有条不絮的话语,令司寇沅和殷琅皆齐齐变了脸色。
一是内容的丰富程度。
二是,他知道得太多了。
不过,他们都听出了聂危楼尚且话中有话。
司寇沅沉着脸:“什么意思?”
聂危楼亦眼神阴鸷地与他对视,接着未完的话语。
“三个月——至少。”
“而你一人,满足不了——”
司寇沅刹那间惊愕。
就连一旁的殷琅,也露出了愕然的表情。
聂危楼拂了拂衣袖,讥诮地冷笑,这也便是,他忍到现在都没有动手的原因。否则,早就将少年抢走,单独占有了。
而这番话一出口,下面的言词便顺畅了许多。
“这是因我之故,虽无心,但也算一份责任。”
聂危楼看着司寇沅,“你,”
视线一转,落在殷琅身上,微顿,“……还有你。加我,应足以。”
“……”
“荒谬!”
司寇沅气得脸色涨红。
聂危楼眼一沉,目光森冷如寒冰:“你道我愿如此吗?倘若他此次发。情。期无人伴其度过,最终会沦为毫无理智可言的魔兽!”
空气顿时陷入一片凝固的寂静之中。
哪怕司寇沅不相信,却也愿意去赌,何况此时,他压在少年身上,最难清楚地感受,师弟挣扎磨。蹭的力度,及埋在他体内愈发炙。热难。忍的小师弟,无不阐述着,师弟已然毫无意识,只余下发。情。期带来的本能。
司寇沅脸上挣扎闪过。
就在这个时候,有人做出了选择。
是沉默不语的殷琅。
他抬起眼,视线终于从师尊潮。红难。耐的脸颊上挪开,依次掠过司寇沅与聂危楼,嗓音沙哑,眼神通红可怖。

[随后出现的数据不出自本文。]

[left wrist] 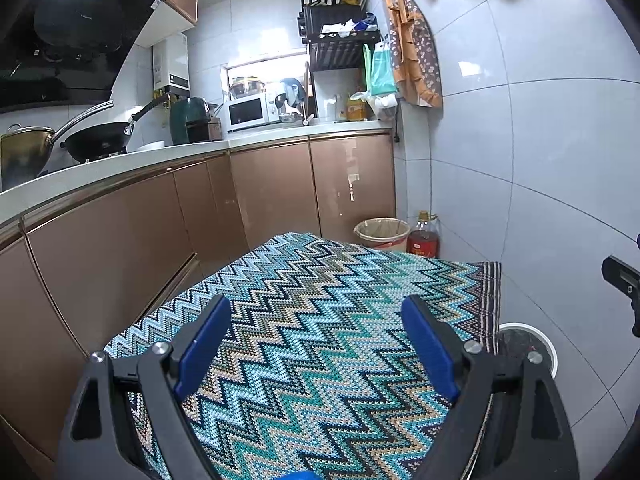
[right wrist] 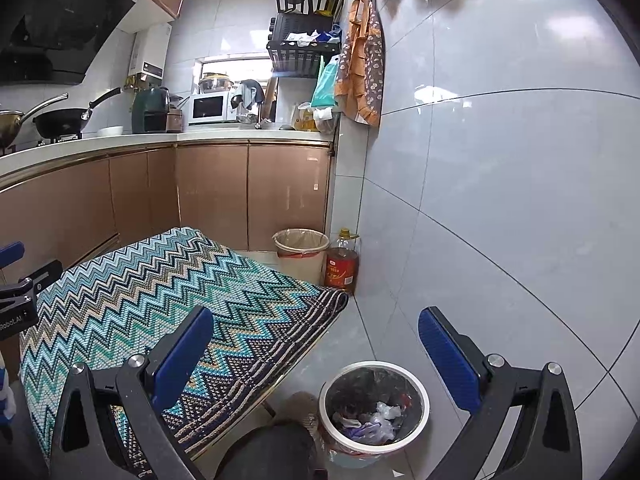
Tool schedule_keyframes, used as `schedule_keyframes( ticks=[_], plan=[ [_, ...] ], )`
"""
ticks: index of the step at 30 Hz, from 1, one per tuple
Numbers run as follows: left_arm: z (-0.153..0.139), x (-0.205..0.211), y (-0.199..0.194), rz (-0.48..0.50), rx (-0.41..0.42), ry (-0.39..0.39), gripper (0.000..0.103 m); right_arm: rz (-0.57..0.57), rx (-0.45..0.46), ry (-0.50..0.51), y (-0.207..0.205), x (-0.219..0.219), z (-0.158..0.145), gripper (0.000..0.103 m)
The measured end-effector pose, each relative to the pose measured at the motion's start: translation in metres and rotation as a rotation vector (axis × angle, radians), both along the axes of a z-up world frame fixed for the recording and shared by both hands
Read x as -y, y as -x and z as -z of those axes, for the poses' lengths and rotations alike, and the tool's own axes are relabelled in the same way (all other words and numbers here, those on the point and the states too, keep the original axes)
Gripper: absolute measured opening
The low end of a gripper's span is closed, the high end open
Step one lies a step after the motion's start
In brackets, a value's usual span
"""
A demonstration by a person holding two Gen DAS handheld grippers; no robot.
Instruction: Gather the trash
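Both grippers are spread wide and empty: left gripper [left wrist: 316,344] over the bare zigzag tablecloth [left wrist: 320,320], right gripper [right wrist: 316,344] near the white trash bin [right wrist: 374,408] holding wrappers on the floor beside the table. Looks like nothing's left to grab, so I'd scan the cloth edges first.

Only one text reads clearly: white letters "RobotAI" on the black body of the left gripper [right wrist: 16,300], at the far left of the right wrist view, left of the right gripper's blue fingers [right wrist: 184,356]. The oil bottle [right wrist: 341,266] ahead, beyond the fingertips, bears a red label with print too small to read.
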State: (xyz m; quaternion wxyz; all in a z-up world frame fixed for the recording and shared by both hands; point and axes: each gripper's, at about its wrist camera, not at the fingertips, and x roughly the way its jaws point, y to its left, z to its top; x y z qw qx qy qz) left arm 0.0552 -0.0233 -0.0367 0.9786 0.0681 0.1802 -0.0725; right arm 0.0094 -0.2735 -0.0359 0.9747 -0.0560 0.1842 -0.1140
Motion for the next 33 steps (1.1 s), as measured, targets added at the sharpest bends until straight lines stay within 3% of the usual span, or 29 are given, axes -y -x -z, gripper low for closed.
schedule_keyframes(
  ticks=[24, 33],
  plan=[
    [-0.003, -0.013, -0.001, -0.047, 0.009, 0.012, 0.087, -0.016, -0.008, 0.003, -0.003, -0.002, 0.000, 0.103],
    [-0.019, -0.024, 0.008, -0.079, 0.048, 0.029, 0.087, -0.039, 0.041, 0.027, 0.005, -0.012, -0.015, 0.103]
  ],
)
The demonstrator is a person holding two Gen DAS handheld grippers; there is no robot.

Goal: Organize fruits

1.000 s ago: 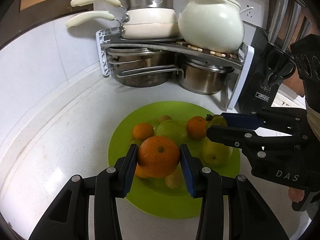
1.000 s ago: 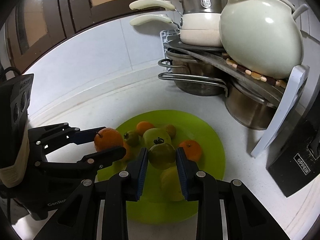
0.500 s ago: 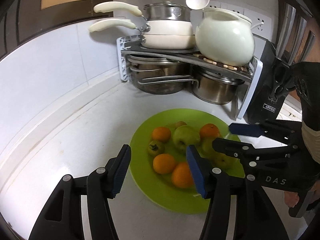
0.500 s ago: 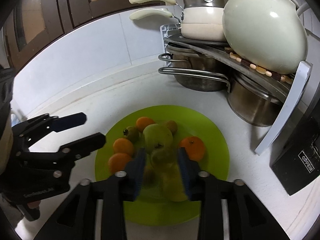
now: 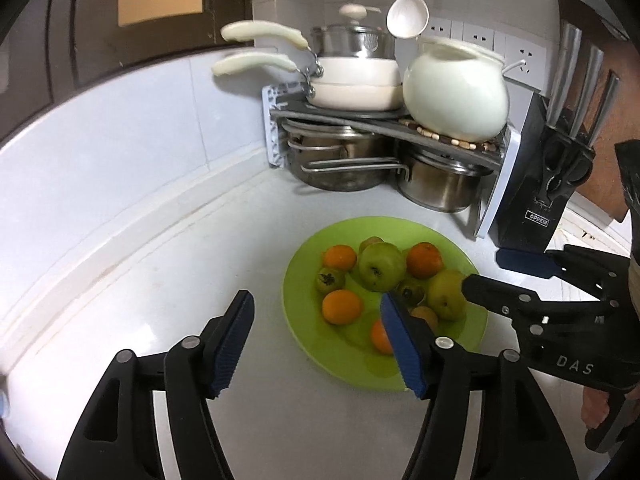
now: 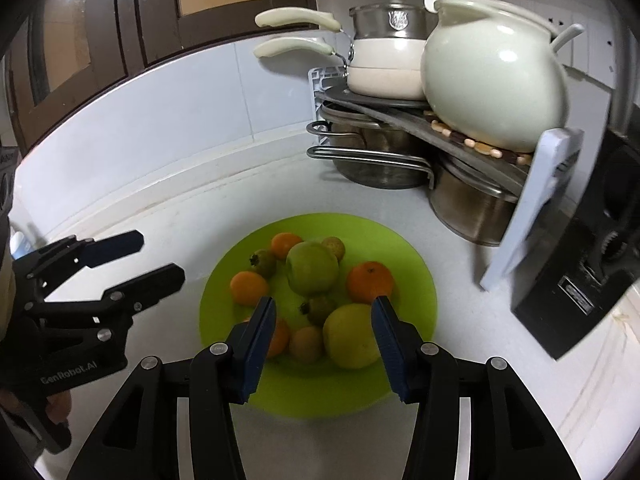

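Observation:
A lime-green plate [image 5: 352, 364] [image 6: 416, 280] on the white counter carries several fruits. Among them are a green apple [image 5: 380, 266] [image 6: 312, 268], oranges [image 5: 342, 306] [image 6: 370, 282], a yellow-green fruit [image 5: 446, 294] [image 6: 350, 336] and small green persimmons [image 5: 330, 280]. My left gripper [image 5: 316, 300] [image 6: 158, 258] hovers over the plate's left edge, its jaws opening and holding nothing. My right gripper [image 6: 323, 304] [image 5: 486, 270] hangs above the plate's near side. Its jaws are opening too, with fruit lying below them but not touched.
A corner rack [image 5: 400, 128] behind the plate holds steel pots, a white saucepan [image 5: 356, 84] and a white ceramic pot [image 5: 456, 88]. A black knife block [image 5: 548, 184] stands to the right, and a white ladle [image 5: 408, 16] hangs above. Tiled wall borders the counter at the left.
The left gripper let go of an orange and the right a green fruit; both now lie on the plate. Both grippers drew back and up with wider jaws.

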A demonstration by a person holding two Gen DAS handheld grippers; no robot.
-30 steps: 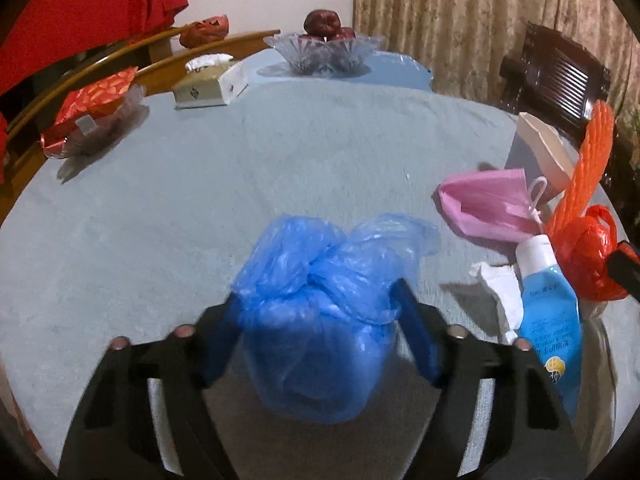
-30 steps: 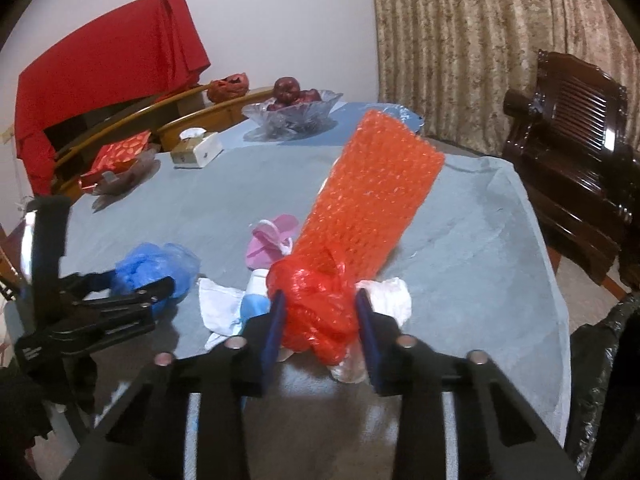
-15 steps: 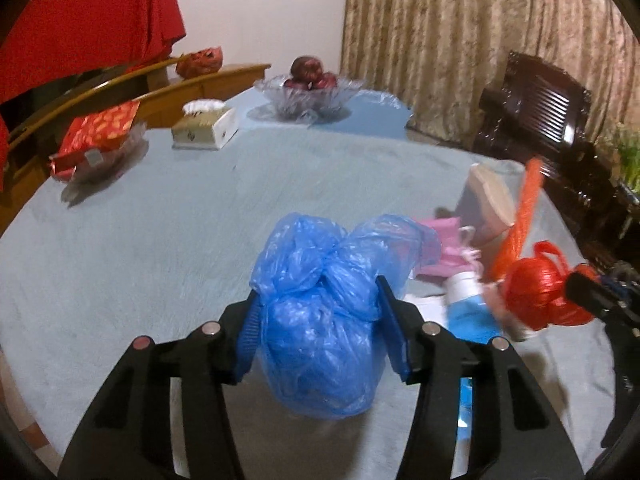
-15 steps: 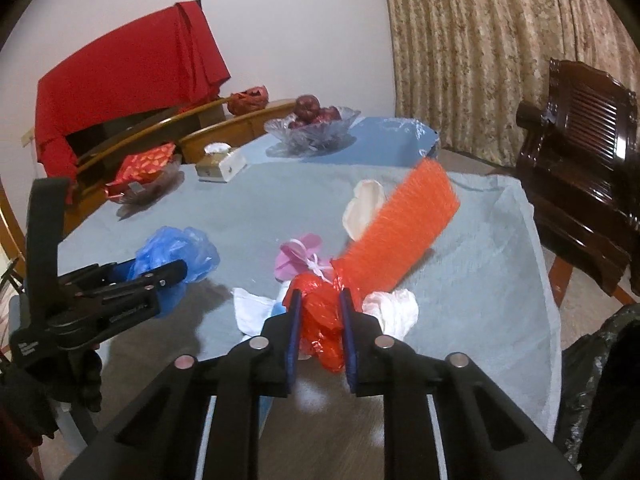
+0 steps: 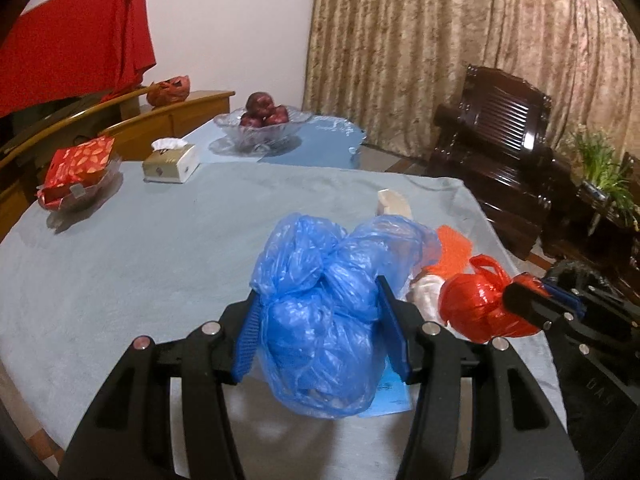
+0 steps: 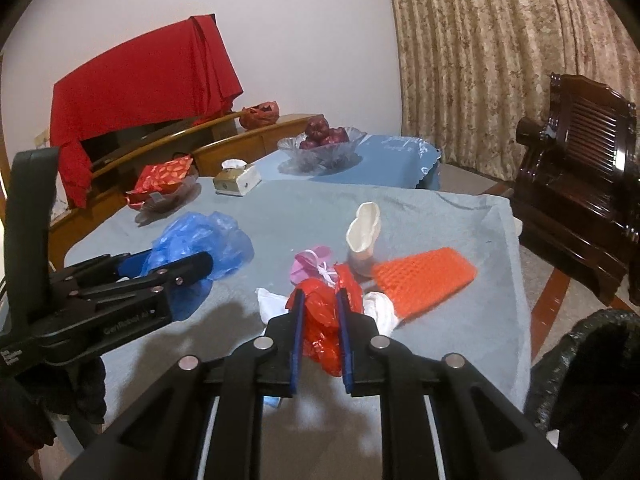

“……那就这么做吧,轮流来,其他待一切结束后再说。”
“……”
“……好。”
妥协了。
三人的意识达成一致。
那么接下来,第一个月,是仍与白发少年水。乳。交融的司寇沅。
第二个月,是以实力胜出的聂危楼。
最后一个月,才轮到修为垫底的殷琅。
商议是这么商议没错,可才没过两天,另外两人就忍受不了,闯进房间,在司寇沅的怒吼声中,两人大战变成了四人混战。
索性,还知道留有余地,所以除了作为第一个月主力的司寇沅,另两人也只是打打牙祭,满足一下自己内心的空虚,与忍不住蓬发的嫉妒之心。